EXERCISE GOAL -> Tell how many lines in the data contain the string "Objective", using a single number as the whole reply.

INFORMATION SHOWN ->
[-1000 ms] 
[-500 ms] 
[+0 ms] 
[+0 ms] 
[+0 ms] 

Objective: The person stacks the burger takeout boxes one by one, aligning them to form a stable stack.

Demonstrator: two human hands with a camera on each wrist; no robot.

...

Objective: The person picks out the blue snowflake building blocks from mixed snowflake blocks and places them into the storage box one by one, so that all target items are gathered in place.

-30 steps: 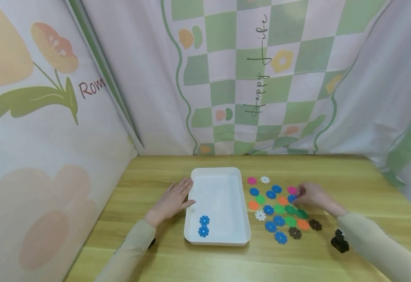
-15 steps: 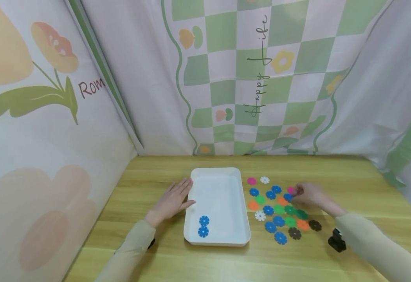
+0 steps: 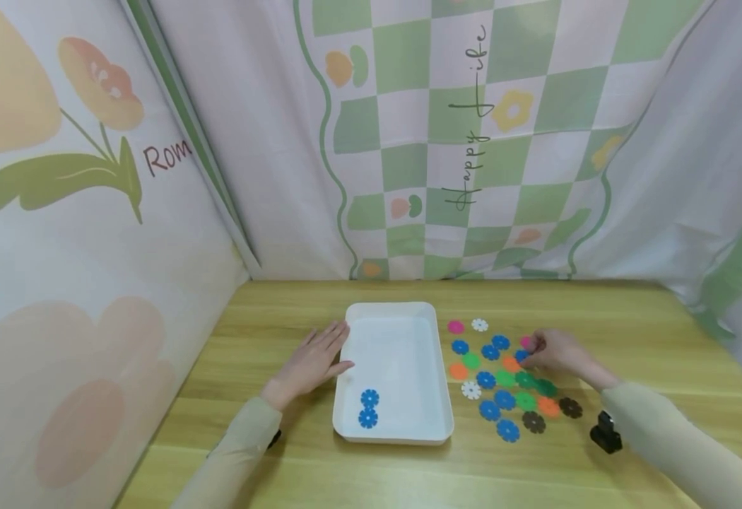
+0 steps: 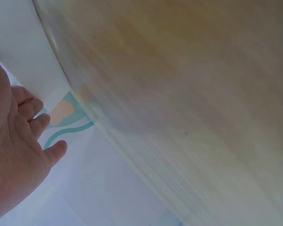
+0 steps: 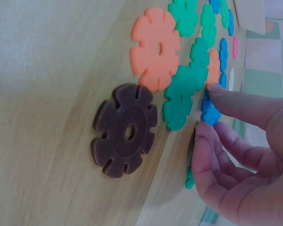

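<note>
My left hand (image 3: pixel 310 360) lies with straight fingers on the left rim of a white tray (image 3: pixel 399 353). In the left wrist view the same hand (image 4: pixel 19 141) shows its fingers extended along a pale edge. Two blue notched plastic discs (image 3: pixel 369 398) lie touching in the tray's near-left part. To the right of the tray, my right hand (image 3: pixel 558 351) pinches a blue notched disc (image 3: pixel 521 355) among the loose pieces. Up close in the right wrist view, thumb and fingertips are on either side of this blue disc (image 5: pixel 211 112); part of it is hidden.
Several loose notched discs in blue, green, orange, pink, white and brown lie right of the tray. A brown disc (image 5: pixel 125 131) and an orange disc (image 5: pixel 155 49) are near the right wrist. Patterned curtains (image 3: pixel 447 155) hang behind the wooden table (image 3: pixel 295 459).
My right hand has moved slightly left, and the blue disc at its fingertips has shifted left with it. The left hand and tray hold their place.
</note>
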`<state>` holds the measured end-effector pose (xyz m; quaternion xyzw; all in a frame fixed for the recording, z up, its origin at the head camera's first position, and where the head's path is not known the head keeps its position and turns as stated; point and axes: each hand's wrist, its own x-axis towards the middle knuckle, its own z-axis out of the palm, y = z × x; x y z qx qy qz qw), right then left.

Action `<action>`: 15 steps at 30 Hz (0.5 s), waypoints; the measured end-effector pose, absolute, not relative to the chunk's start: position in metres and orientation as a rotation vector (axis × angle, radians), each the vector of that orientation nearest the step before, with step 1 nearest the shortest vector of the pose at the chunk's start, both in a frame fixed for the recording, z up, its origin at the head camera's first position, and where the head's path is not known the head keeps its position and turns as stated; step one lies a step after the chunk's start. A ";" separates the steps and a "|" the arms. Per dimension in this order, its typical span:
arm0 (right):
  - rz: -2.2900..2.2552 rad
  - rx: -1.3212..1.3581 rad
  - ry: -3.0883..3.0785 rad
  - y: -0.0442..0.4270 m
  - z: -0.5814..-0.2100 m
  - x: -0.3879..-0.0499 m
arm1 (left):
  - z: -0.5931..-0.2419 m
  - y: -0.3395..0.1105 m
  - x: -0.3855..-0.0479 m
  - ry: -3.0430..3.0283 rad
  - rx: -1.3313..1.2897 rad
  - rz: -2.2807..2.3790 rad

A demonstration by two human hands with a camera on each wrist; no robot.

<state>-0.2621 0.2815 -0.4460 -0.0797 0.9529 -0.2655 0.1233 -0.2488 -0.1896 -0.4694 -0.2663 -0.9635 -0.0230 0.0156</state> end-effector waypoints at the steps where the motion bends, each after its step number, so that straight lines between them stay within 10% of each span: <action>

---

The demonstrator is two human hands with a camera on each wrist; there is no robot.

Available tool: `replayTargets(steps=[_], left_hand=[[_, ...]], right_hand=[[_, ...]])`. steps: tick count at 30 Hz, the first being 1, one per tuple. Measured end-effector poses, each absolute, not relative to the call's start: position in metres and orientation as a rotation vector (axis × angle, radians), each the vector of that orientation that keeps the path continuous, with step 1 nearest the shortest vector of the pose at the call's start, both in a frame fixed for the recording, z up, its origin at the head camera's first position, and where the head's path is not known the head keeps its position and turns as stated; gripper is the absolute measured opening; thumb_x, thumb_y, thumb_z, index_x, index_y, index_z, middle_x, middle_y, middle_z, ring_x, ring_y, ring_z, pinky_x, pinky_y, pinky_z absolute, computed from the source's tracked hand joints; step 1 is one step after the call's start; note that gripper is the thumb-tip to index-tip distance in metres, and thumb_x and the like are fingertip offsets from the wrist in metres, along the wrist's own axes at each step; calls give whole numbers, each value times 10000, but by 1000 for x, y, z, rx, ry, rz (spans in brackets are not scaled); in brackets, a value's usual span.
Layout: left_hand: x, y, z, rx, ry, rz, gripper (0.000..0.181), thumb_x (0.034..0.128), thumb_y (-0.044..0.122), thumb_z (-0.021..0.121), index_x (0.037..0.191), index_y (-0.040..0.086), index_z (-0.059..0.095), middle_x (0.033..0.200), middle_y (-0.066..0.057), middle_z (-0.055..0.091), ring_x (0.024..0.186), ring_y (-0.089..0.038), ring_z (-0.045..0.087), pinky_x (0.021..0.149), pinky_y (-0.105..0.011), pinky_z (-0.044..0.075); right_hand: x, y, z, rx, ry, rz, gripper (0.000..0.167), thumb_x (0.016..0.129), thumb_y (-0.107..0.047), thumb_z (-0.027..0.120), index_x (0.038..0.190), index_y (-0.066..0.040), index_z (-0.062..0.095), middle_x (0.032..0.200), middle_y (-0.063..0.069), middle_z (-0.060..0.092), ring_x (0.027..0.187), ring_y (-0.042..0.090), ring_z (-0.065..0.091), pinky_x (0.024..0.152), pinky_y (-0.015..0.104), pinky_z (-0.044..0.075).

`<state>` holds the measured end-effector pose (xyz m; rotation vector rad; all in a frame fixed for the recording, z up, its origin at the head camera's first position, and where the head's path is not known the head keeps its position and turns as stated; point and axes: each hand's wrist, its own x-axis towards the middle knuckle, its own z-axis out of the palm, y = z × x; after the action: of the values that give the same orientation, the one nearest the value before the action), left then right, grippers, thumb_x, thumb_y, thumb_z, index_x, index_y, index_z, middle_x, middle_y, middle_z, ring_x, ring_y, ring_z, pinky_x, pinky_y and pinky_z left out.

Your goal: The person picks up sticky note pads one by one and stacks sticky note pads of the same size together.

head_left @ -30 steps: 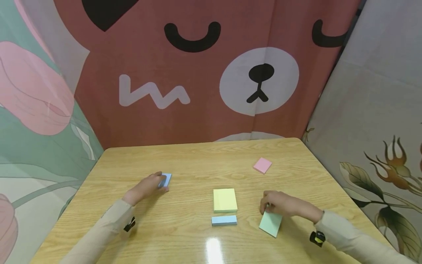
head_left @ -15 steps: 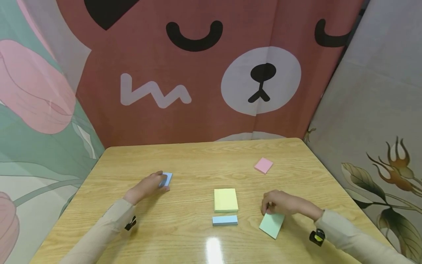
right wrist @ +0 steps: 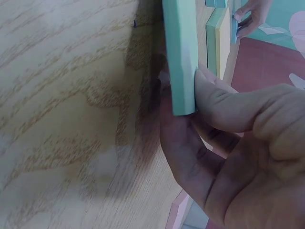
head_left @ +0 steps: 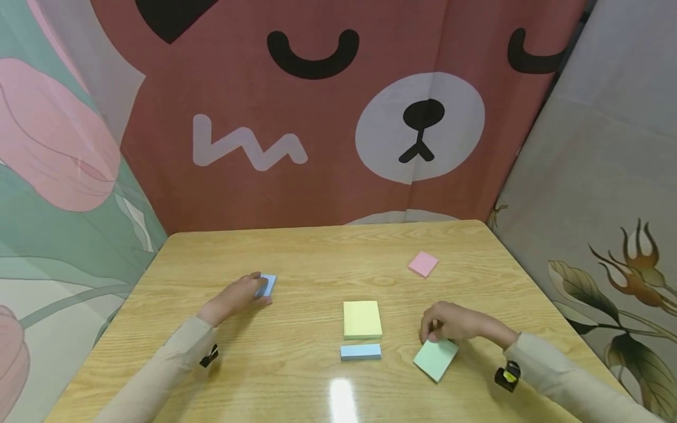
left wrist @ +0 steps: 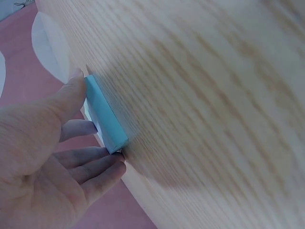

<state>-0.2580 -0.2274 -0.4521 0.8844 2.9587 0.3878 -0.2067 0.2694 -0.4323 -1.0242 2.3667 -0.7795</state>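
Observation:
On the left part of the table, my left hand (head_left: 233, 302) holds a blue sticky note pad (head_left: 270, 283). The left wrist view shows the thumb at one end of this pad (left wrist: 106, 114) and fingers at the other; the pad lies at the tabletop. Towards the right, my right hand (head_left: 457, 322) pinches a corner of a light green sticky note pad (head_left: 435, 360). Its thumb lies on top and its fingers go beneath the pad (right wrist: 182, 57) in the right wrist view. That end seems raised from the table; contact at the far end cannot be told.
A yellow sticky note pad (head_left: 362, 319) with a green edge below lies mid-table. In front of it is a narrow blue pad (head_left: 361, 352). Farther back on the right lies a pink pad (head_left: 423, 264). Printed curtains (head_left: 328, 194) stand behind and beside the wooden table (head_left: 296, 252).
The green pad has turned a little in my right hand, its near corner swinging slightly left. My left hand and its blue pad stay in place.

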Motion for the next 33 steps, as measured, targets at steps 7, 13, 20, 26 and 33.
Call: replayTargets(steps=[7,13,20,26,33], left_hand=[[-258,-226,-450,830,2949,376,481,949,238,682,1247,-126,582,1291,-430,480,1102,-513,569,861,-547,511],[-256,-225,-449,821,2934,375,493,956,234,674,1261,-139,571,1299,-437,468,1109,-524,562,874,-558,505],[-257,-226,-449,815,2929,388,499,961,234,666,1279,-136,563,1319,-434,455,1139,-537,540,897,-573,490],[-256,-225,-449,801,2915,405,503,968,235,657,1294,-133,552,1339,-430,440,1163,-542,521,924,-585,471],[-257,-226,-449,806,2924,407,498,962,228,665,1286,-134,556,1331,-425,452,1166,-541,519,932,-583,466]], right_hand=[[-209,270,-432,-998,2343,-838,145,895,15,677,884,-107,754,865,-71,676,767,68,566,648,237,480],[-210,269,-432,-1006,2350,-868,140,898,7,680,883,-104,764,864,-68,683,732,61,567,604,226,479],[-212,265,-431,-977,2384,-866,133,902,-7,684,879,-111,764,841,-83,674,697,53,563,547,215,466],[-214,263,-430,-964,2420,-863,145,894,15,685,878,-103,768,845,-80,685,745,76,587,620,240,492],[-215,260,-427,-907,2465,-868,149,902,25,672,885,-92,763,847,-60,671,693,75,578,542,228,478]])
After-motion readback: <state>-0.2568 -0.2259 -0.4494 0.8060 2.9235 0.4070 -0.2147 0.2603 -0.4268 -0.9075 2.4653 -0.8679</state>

ANSWER FOR THIS EXERCISE -> 2